Others, please add your thoughts.

david-a-wheeler commented 2 years ago

I think the underlying challenge is to be clear and NOT mislead.

As was discussed on the call, many distribution packages take the source code, make some minor changes, & then release it. The distributors often don't review every line of code (though that does happen, especially when they're the same people). The distributors add code that the upstream didn't see. That makes describing this challenging.

TomHennen commented 2 years ago

So it sounds like the first questions to answer is "how should artifacts be labeled?", once we have an idea of what we want there we can thinking about the technical approach?

mlieberman85 commented 2 years ago

Some additional thoughts. I think we should not fall down the transitive rabbit hole right now, just want to make sure that we're clear what folks are attesting to.

I think one key question is do we have a way of clarifying what type of artifact the SLSA attestation is attesting to?

Even among distributors whether it's linux distro, stuff like homebrew/choco or something else, there's different approaches on how they might modify things and package them up.

david-a-wheeler commented 2 years ago

This is an important & challenging problem. Here are my current thoughts, but I very much welcome alternative thoughts.

We need to carefully distinguish between (1) bringing in (transitive) dependencies of various reused sub-components and (2) repackaging an existing program. We've already agreed that in case (1), reused sub-components would have separate SLSA levels (otherwise it's almost impossible to have meaningful SLSA levels for most software). Here we are focuses on case (2), repackaging an existing program (where all agree it's mostly the "same" program but with some changes).
After thinking for a few hours after our meeting today, I'm currently leaning towards requiring that the SLSA level be applied to distribution packages as if the entire project was the upstream maintainer project + the distribution combined. The upstream maintainer project might have a SLSA level for just itself when people download its package direction, while the distribution package might have a different SLSA level because it represents the combination. This "systems thinking" approach is at least intellectually defensible.
I'm not sure how easy it would be to apply this "systems thinking" approach, especially since the devil is in the detail. Maybe we could pick two distro packages & try to do the analysis. I suspect the SLSA text will need some subtle changes so that it'll be clearer how to do this analysis, & I suspect the only way to identify them is to try in the first place. It may be too hard, but I think we'll only know by trying to do the analysis, and I have hopes that we can work the problems out.

What do others think?

TomHennen commented 2 years ago

I suppose I don't know enough about how these distributions work. Is it fair to say that the materials used look something like:

a. upstream 'official' project source repo @ \ b. distribution patches & build instructions source repo @ \

? (I think this is what @mlieberman85 was describing above...)
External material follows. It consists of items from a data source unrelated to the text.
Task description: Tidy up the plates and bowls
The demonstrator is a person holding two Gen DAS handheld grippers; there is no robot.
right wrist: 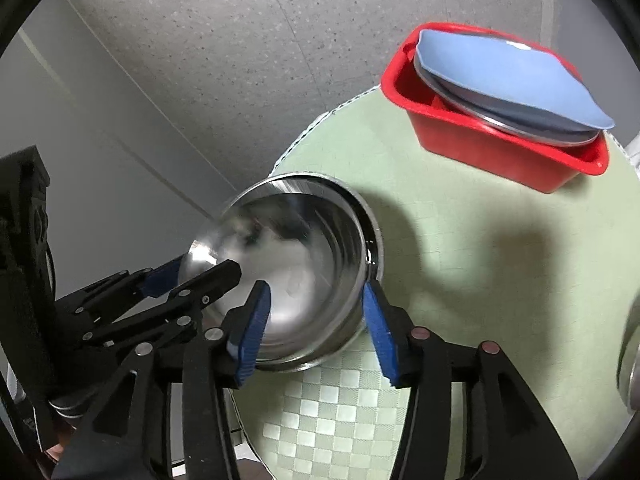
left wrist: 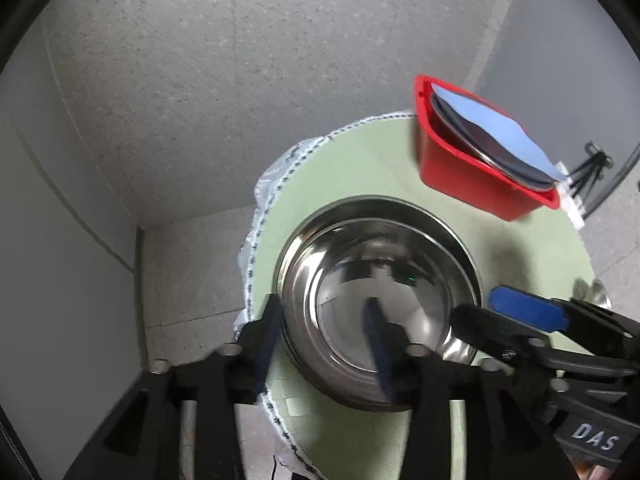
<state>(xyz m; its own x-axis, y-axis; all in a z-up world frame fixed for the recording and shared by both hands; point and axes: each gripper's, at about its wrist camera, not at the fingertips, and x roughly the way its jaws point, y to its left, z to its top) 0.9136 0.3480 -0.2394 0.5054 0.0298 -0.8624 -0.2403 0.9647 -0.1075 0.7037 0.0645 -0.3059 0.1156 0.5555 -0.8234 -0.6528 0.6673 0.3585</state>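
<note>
Inspection found a shiny stainless-steel bowl (left wrist: 380, 300) standing at the near left edge of the round, pale-green cloth-covered counter (left wrist: 360, 160), filling the lower centre of the left wrist view. It appeared to be nested in a second steel bowl, since a double rim showed in both views; this could not be confirmed.

The left tool (left wrist: 324, 344) stood open astride the near wall of the bowl: one finger lay outside the rim at lower left, the other reached inside over the polished floor. The jaws had not closed on the wall. The right tool (right wrist: 316, 328) was likewise open, and its blue-padded fingers (right wrist: 256, 332) bracketed the near rim at lower centre of the right wrist view; whether the pads touched metal could not be told.

A red rectangular plastic tub (right wrist: 500, 136) sat in the upper right of both views, well apart from the bowl across the counter. It held tilted plates, a light-blue one (right wrist: 512, 80) uppermost over a steel-rimmed one.

Judgement: both tools were equally close to the bowl, which lay directly ahead of each. The tub lay ahead and to the right, so any carry would run that way. A rim pinch on polished steel risked slipping.
</note>
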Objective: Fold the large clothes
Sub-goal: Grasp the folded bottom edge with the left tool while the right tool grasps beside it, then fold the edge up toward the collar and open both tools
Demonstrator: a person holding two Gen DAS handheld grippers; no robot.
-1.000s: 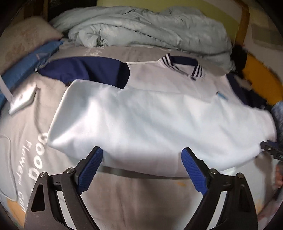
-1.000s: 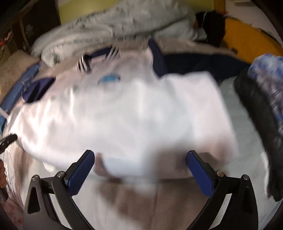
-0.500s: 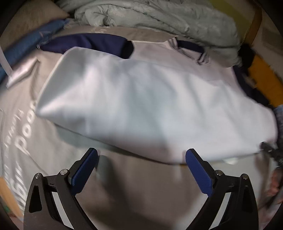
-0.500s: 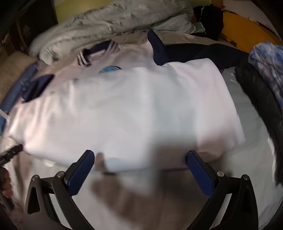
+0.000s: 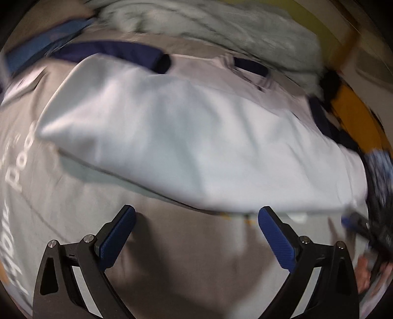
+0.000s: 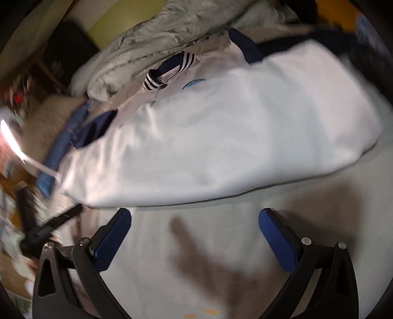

The way I'd been planning to evaluate the level involves computing the SLSA source level as the MIN of all source repos listed in the materials. So in the case I describe here the package produced by the distribution couldn't get a higher SLSA level than whatever its source repo qualifies for in the first place. This approach doesn't require solving any of the transitivity problems.

Now, this all breaks down if the distribution gets the upstream source from some tarball...

david-a-wheeler commented 2 years ago

Now, this all breaks down if the distribution gets the upstream source from some tarball...

I don't think it "all breaks down" - not at all. Tarballs are easy to sign & verify. Sure, there's the risk that a posted tarball doesn't match the source downloaded via git, but that's also true for built packages from a maintainer, for exactly the same reasons. If you want to counter those kinds of attacks, you need verified reproducible builds (including tarballs, because they are generated files). I think I've said that before :-). The git tool happily supports tarballs (it can generate them with git archive). GitHub directly supports tarball generation. GitLab also directly supports tarball generation.

In any case, tarballs are the normal case, at least for rpm-based (Fedora, CentOS, Red Hat Enterprise Linux (RHEL), etc.) and deb-based (Debian, Ubuntu) packages. I've created multiple packages for Fedora, & I doubt they've changed that recently.

For example, the Fedora instructions for creating an rpm package require specification of:

URL: The full URL for more information about the program. For example, the project website.
Source0: ... the full URL for the compressed archive [tarball] that contains the original, pristine source code, as upstream released it. “Source” is synonymous with “Source0”... Preserve the timestamps when downloading source files. If there is more than one source, name them Source1, Source2.
Patch0: Enter the name of the first patch to apply to the source code. ... Patches must make only one logical change each, so it’s quite possible to have multiple patch files.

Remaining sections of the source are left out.